■ TO DO: The task for the listing below is to write out exactly the lines starting at the one containing "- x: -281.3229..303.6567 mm" and ending at the one containing "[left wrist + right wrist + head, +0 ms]", both included. Pictures are to be omitted.

*** GIVEN DATA Section Begins ***

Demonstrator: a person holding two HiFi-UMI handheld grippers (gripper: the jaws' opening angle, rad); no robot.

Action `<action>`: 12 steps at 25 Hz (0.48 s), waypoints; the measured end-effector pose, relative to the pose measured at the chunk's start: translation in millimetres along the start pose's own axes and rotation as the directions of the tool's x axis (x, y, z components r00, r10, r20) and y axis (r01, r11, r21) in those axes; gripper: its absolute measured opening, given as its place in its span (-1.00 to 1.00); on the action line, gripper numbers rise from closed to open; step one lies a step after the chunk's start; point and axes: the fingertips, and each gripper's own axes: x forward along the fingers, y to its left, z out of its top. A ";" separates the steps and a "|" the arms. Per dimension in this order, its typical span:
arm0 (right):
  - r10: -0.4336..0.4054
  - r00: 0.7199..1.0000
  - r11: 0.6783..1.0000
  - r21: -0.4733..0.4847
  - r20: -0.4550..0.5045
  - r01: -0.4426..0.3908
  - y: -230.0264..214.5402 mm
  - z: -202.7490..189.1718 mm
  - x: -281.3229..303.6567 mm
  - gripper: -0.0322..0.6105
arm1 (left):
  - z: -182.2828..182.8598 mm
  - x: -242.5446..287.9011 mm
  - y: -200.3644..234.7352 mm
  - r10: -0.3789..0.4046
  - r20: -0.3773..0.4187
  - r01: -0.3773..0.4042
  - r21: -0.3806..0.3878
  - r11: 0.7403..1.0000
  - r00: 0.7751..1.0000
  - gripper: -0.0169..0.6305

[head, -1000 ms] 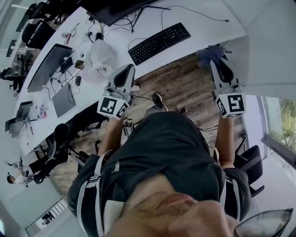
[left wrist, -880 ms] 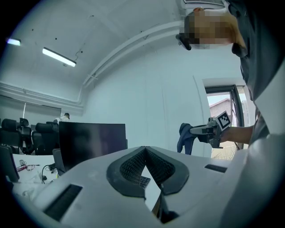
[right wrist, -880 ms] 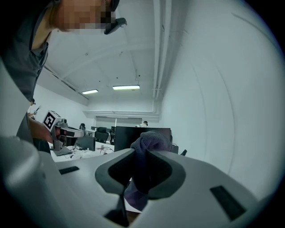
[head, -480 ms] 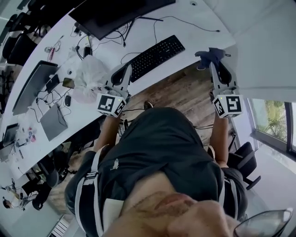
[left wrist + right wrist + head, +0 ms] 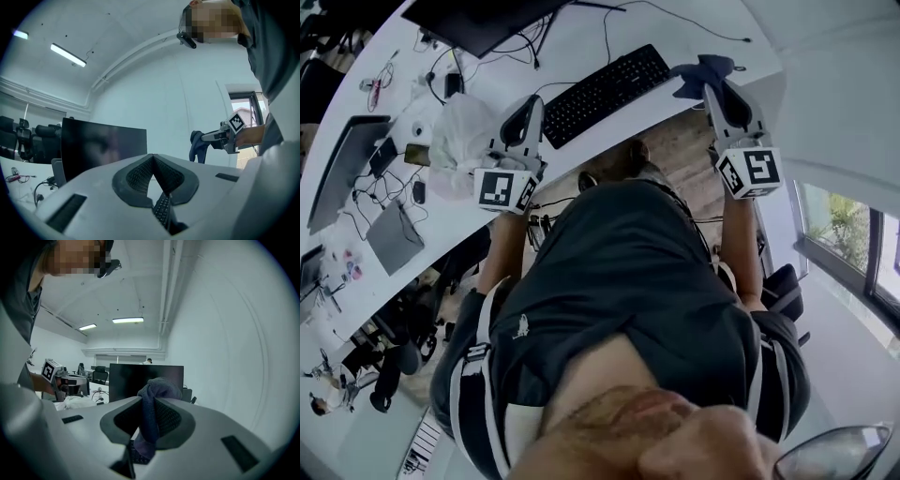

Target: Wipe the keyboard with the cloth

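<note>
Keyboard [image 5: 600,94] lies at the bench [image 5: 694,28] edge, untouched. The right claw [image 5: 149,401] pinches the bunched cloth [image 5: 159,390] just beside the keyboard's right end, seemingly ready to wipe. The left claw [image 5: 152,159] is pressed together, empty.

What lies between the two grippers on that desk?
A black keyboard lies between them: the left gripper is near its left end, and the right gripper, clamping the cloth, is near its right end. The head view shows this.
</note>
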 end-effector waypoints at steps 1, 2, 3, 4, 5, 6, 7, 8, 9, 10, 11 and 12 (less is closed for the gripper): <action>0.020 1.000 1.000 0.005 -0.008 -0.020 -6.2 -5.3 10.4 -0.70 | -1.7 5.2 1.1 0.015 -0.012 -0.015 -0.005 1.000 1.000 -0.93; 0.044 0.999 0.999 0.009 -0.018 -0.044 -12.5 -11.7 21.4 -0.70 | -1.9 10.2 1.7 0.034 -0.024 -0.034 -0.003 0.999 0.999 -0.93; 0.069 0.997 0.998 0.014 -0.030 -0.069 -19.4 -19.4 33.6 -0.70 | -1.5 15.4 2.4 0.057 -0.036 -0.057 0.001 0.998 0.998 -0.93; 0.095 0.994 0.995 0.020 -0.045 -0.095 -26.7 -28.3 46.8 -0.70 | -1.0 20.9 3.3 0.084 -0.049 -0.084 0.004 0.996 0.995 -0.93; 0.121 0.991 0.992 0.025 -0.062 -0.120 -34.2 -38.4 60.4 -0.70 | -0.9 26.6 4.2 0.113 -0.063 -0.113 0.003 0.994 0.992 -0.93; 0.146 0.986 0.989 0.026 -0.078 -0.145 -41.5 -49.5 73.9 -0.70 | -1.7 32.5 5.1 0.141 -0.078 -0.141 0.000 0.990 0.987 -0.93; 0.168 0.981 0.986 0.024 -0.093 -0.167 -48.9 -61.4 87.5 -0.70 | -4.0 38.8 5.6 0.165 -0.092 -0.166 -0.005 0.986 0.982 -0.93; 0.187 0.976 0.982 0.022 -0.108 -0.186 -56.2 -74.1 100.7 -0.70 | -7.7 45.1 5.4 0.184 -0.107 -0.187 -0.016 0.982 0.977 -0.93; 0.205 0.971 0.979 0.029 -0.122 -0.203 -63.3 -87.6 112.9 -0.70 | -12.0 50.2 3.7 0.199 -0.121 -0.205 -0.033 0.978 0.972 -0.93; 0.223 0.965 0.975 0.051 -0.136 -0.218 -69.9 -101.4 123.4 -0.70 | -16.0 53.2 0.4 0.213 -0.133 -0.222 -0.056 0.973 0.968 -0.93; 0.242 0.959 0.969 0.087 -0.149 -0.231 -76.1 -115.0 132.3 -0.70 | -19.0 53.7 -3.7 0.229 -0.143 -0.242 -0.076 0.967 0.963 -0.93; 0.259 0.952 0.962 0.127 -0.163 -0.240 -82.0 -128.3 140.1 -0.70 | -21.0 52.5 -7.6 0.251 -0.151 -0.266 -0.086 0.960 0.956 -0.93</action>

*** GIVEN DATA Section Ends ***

■ SOLVED PROBLEM:
  - x: -281.3229..303.6567 mm
  - gripper: -0.0322..0.6105
arm1 (left):
  - z: -182.2828..182.8598 mm
  - x: -242.5446..287.9011 mm
  - y: -200.3644..234.7352 mm
  - r10: -0.3789..0.4046
  - r20: -0.3773..0.4187
  - r01: -0.3773..0.4042
  - r21: -0.3806..0.3878
  - r11: 0.7403..1.0000
  - r00: 0.7751..1.0000
  - gripper: -0.0169..0.6305

[head, -1000 ms] 
[left wrist, -880 ms] 
[right wrist, -880 ms] 
[head, -480 ms] 
[left wrist + right wrist + head, +0 ms] 

That completes the response to the exercise.